In 2016, she met her now boyfriend “David,” a pseudonym used in Wood’s book to protect his identity. David was himself a widower, and over time Mawson allowed herself to trust him and build a relationship with him.
“It’s the best,” Mawson said. “We help each other out and comfort each other. We do things together. We work out in the yard together. I go to his house and help him clean up the yard. We go out to dinner. He’s been by himself for about seven years … and I’ve been on my own for 20 years. We built a trust in each other.”

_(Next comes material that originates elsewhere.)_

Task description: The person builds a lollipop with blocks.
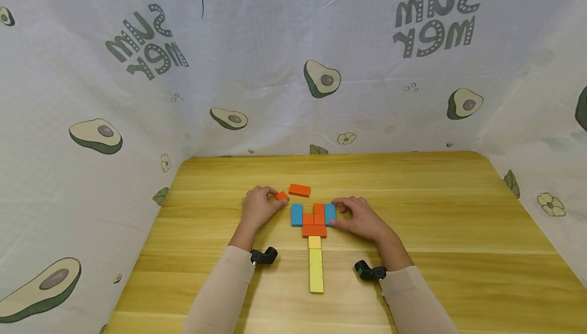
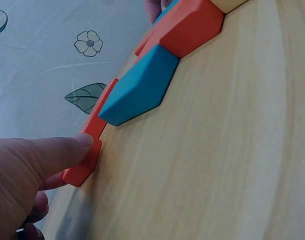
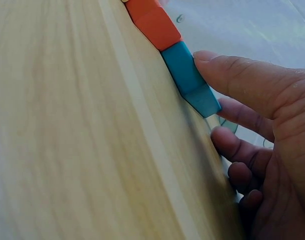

WHERE THE SEARCH STANDS TODAY
Wood interviewed Ridgway for the first edition of her book, but he declined an interview for the 2021 update. A representative at Walla Walla State Penitentiary told Wood that Ridgway “doesn’t really talk anymore.”
In a guilty plea bargain to avoid the death penalty, Ridgway was convicted in 2003 of killing 48 women and girls between 1982 and 1998.
Ridgway admitted to killing far more, but investigators were only able to compile evidence linking him to 48. At the time, deputies also could not verify the remains of four of those 48 victims.
Ridgway’s confessed killings all conveniently took place within King County. That protected him from prosecution – and potentially the death penalty – in other counties, Wood said, whether he was lying or being truthful.
“I think Gary was smart enough to know that,” Wood said. “He told me he probably killed over 100. He really lost track. But he only confessed to the (killings) in King County.”
In 2011, Ridgway was convicted of his 49th count of murder after the remains of Rebecca Marrero were discovered the previous year. Ridgway had already confessed to killing her, but prosecutors didn’t have enough evidence prior to the discovery of her remains.
Two more of the original 48 victims have since been identified: 20-year-old Sandra Denise Major in 2012, and 14-year-old Wendy Stephens in January this year.
Only two of the victims Ridgway has been convicted of killing remain unidentified. The King County Sheriff’s Office in April released a computer-generated photo of one of them based on recent analysis of her DNA.